§ **Try it**: From the data below, return only the lines from the one with "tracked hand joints" through the one with "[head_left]", exact and inclusive, with pictures left out.

§ **Data records**:

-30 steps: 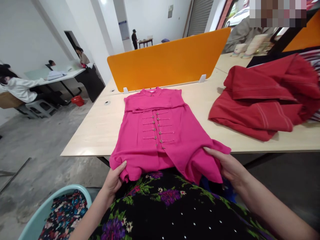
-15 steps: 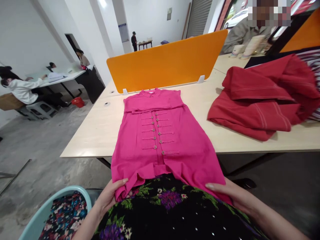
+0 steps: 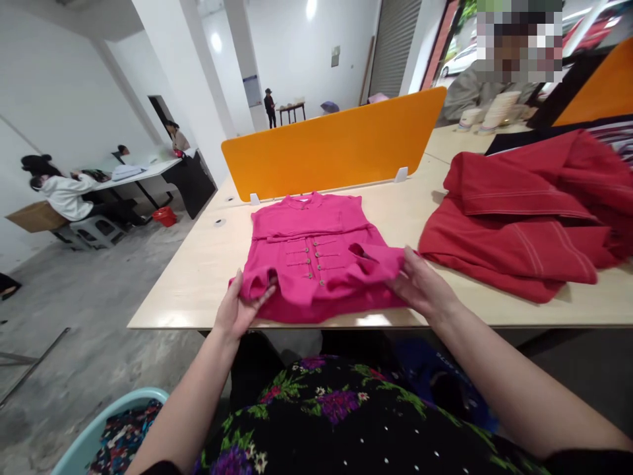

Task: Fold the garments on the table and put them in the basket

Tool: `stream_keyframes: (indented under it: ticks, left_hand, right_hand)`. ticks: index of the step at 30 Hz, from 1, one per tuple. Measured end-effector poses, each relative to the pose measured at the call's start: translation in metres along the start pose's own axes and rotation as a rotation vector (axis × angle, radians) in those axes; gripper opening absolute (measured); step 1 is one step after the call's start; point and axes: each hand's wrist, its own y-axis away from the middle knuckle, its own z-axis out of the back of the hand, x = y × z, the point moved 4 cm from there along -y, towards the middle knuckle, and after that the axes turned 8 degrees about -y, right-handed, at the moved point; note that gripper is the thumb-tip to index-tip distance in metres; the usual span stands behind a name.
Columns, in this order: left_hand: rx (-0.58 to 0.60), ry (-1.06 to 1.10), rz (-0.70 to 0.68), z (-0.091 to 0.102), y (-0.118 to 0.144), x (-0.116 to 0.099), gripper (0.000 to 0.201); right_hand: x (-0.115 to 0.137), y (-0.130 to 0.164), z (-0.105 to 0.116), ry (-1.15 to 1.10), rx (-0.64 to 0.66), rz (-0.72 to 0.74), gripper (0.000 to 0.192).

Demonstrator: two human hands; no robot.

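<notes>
- Hands hold the pink dress [image 3: 316, 257] on the table [image 3: 198, 277]: left hand [image 3: 237, 310] and right hand [image 3: 420, 287] each pinch a hem corner.
- Hem can bunch unevenly; fold looks already wrinkled.
- Near edge can slip off the table.

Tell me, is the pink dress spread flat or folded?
Partly folded: the pink dress has its bottom hem doubled up over the button front, held by the left hand and right hand.

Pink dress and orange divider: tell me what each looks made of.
Pink dress: thin woven cloth, matte, likely linen or rayon; it bunches softly where both hands lift its hem. Orange divider: rigid smooth panel, probably plastic or acrylic; slight sheen, rounded corners.
</notes>
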Motion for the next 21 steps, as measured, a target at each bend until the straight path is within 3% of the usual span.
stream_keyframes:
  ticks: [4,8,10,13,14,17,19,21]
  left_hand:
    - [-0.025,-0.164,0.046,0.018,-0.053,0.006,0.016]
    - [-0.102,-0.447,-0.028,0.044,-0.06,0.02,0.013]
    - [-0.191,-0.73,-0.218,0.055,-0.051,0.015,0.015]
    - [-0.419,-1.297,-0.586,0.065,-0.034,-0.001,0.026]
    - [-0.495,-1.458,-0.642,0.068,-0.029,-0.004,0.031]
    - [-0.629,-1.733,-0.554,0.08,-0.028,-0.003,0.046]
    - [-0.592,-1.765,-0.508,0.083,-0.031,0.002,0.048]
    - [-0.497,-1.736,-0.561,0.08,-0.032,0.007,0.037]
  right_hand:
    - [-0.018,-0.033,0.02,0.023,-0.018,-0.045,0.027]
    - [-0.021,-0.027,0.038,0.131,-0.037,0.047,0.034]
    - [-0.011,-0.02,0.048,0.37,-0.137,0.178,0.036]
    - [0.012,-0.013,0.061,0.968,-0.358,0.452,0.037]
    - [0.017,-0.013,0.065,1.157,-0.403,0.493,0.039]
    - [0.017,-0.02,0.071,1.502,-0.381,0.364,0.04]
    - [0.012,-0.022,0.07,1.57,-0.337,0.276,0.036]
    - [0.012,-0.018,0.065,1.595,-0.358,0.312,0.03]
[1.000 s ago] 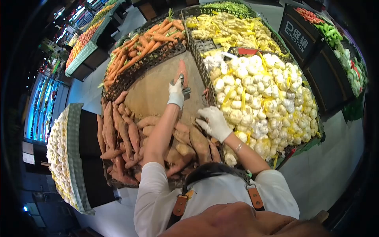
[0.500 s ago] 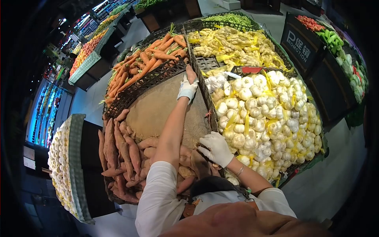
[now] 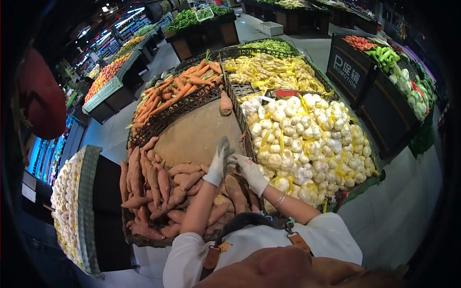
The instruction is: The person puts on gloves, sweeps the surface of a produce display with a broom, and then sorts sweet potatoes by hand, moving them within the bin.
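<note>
Both of my hands wear pale gloves with greyed fingers and are close together over the near edge of a bare brown board [image 3: 192,129]. My left hand [image 3: 218,162] is held edge-on, its fingers stretched out and holding nothing. Beside it, my right hand [image 3: 249,174] points its fingers toward the left one, fingertips right at it, with no item showing in them. A single sweet potato [image 3: 225,104] stands at the board's far right corner, against the black crate divider. Just below my hands lies a large sweet potato [image 3: 236,192], part of the heap of sweet potatoes [image 3: 163,185].
Carrots [image 3: 180,91] fill a black crate beyond the board. Bagged garlic [image 3: 297,139] is heaped on the right, with ginger [image 3: 269,69] behind it. A promotion stand [image 3: 348,77] is farther right; another garlic stand [image 3: 67,206] is at left. A blurred reddish shape [image 3: 43,96] hangs at upper left.
My left hand has let go of the sweet potato at the far corner and drawn back toward me. My right hand has moved slightly left to meet it, and its dark item no longer shows.
</note>
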Tool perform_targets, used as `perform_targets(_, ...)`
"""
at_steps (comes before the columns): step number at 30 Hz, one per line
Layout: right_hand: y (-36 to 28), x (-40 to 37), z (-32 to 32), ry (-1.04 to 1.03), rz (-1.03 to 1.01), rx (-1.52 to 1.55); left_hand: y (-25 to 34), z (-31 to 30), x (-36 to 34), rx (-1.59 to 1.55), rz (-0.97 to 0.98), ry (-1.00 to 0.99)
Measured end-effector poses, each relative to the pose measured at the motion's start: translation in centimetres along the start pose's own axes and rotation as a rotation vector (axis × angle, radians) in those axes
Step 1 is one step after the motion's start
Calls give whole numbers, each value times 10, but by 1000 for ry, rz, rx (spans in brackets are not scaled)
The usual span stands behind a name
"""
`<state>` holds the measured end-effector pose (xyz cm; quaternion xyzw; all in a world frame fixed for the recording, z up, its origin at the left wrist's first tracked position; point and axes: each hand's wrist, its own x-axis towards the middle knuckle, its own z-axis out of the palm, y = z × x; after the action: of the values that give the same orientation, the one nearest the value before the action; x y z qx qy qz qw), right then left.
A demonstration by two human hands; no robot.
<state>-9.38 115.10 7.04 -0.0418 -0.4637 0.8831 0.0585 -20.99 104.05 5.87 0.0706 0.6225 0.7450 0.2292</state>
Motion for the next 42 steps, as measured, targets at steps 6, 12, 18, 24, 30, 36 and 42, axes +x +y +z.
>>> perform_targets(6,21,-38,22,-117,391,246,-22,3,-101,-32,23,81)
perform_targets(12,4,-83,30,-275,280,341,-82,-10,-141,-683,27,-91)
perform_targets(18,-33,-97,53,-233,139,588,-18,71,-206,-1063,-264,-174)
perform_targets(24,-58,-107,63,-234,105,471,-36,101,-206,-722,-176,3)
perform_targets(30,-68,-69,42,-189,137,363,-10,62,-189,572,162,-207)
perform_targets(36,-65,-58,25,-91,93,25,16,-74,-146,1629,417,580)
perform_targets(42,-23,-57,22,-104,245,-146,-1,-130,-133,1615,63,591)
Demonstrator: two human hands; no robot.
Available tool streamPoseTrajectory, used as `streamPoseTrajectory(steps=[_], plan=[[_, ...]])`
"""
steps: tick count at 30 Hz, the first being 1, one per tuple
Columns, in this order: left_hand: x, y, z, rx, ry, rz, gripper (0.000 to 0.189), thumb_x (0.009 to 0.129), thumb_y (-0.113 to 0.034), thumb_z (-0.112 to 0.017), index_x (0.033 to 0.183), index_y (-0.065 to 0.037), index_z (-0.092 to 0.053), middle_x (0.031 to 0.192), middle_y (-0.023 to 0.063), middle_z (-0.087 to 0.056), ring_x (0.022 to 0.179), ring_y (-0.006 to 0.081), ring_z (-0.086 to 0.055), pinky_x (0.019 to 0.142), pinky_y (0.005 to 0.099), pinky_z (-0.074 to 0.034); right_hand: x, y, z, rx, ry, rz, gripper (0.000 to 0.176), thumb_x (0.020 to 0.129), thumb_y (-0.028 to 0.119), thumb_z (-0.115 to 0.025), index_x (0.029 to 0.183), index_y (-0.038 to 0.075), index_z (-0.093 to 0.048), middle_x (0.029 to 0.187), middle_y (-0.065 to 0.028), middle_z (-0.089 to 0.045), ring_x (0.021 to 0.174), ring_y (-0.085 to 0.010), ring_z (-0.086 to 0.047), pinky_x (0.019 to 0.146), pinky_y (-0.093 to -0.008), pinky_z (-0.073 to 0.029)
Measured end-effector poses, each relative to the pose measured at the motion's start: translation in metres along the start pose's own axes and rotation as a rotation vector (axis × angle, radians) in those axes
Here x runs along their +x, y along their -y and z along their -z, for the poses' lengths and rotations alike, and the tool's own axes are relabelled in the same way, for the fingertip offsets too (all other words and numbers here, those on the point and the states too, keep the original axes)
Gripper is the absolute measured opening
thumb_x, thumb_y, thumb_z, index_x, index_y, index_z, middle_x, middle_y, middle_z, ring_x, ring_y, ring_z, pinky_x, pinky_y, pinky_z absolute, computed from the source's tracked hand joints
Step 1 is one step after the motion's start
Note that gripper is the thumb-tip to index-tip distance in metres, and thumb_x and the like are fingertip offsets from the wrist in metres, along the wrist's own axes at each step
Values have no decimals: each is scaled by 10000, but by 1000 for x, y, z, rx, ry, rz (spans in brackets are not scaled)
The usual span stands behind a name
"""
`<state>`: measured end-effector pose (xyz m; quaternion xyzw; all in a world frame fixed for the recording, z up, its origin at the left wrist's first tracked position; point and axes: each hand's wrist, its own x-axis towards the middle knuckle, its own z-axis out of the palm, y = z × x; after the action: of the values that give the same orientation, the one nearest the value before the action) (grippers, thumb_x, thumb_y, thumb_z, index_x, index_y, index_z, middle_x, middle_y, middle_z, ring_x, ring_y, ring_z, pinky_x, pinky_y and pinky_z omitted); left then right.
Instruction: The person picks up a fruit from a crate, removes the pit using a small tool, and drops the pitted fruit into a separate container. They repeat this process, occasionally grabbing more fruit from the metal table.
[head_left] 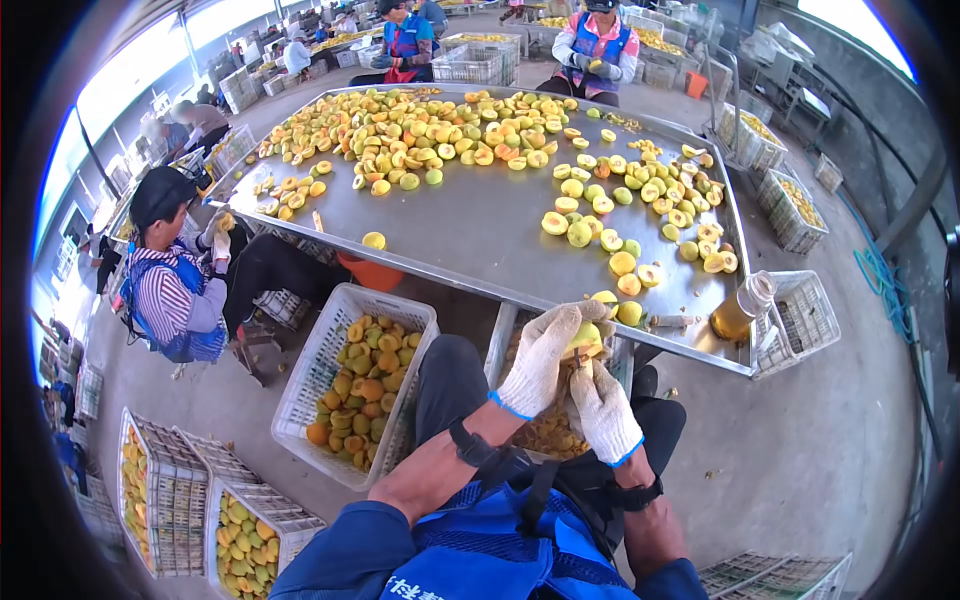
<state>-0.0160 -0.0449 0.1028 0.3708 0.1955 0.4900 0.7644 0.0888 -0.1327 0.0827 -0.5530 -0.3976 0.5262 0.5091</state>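
Note:
My left hand (545,358), in a white knit glove with a blue cuff, is closed around a yellow-green peach half (584,341) above my lap. Close against it, my right hand (606,412), gloved the same way, pinches a thin dark tool (577,360) whose tip meets the fruit; most of the tool is hidden by the fingers. Beneath both hands stands a crate (501,345) with brownish scraps in it, partly covered by my arms. Peach halves (628,312) lie at the metal table's near edge, just beyond my hands.
The metal table (455,235) bears many peach halves. A jar of amber liquid (735,312) stands at its right corner. A white crate of peach halves (297,400) sits by my left knee. A co-worker (175,270) sits at left; two more people are across the table.

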Motion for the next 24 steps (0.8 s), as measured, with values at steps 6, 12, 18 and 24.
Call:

§ **Task result**:
thumb_x, thumb_y, thumb_z, index_x, index_y, index_z, middle_x, middle_y, middle_z, ring_x, ring_y, ring_z, pinky_x, pinky_y, pinky_z absolute, computed from the source's tracked hand joints
Step 1 is one step after the motion's start
Note that gripper is the thumb-tip to index-tip distance in metres, and thumb_x and the like are fingertip offsets from the wrist in metres, along the wrist's own axes at each step
Values have no decimals: each is scaled by 10000, but by 1000 for x, y, z, rx, ry, rz (spans in brackets are not scaled)
The usual span stands behind a name
"""
`<state>`: measured end-effector pose (xyz m; quaternion xyzw; all in a world frame fixed for the recording, z up, its origin at the left wrist's first tracked position; point and axes: each hand's wrist, its own x-axis towards the middle knuckle, its own z-axis out of the palm, y = z × x; after the action: of the values that give the same orientation, the one nearest the value before the action) (grippers, thumb_x, thumb_y, thumb_z, index_x, index_y, index_z, middle_x, middle_y, middle_z, ring_x, ring_y, ring_z, pinky_x, pinky_y and pinky_z omitted); left then right.
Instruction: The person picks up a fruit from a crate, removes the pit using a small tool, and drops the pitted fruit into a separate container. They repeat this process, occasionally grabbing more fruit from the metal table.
[head_left] 

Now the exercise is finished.